Push for commemoration of pagan Brigid ‘bad history’

Push for commemoration of pagan Brigid ‘bad history’

The current trend pushing for a public holiday commemorating St Brigid as a ‘celtic goddess’ is “disingenuous” and “reflects people’s ignorance of history”, a prominent Church historian has said.

Recent trends, including a campaign to make St Brigid’s day Ireland’s new public holiday, have emphasised the Celtic, pre-Christian goddess Bríg, rather than the “genuine, historical female saint”, Professor Alexander O’Hara of Trinity College Dublin’s Loyola Institute said.

Danger

Speaking to The Irish Catholic newspaper, Prof. O’Hara said that “there’s a danger of this kind of false understanding of the past, that pagan/Celtic Ireland was somehow purer,” than Christian Ireland, and that this is just “bad history”.

Dr O’Hara said it was particularly reflective of ignorance of “the contribution that the Catholic Church played, not only in the development of Irish ethnic identity, but it was absolutely central to the development of the nation of Ireland”.

“The thing was that there would be no Irish nation without Christianity. It might have been a different form, but we’re talking about different tribal groups and what brings them together is this universal sense of ‘we are all members of Christ’s body’, and this kind of universal aspect to Christianity is actually what creates it,” Dr O’Hara said.

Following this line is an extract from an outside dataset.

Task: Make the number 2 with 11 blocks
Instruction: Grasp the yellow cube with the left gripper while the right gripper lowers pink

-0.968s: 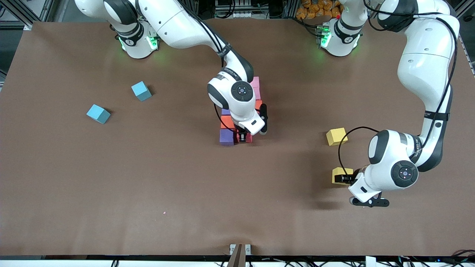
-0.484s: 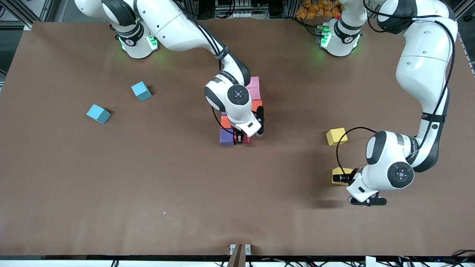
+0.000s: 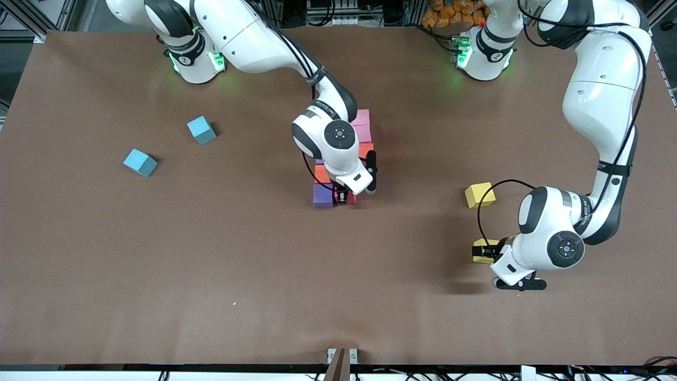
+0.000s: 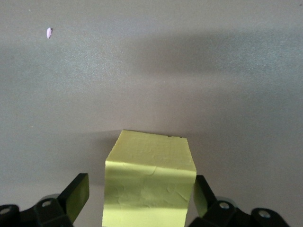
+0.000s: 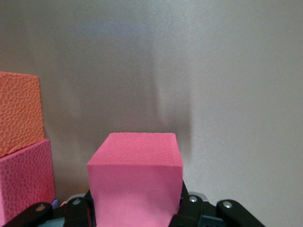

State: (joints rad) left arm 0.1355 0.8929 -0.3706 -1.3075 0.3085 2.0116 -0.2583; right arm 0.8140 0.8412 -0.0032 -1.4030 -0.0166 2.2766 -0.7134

He continued that he understands why there is a push for it, but that the solely Celtic/pagan focus is “not a real engagement with actually our historical heritage and tradition”.

Despite this, Dr O’Hara said he thinks in terms of honouring St Brigid with a public holiday, “it’s a fantastic idea, both celebrating her as one of the patron saints of Ireland and also of women’s contribution to Ireland and particularly the Church in Ireland”.

“This could be a wonderful occasion to actually celebrate the contribution of women in Ireland and their role in the Catholic Church as well,” Dr O’Hara said.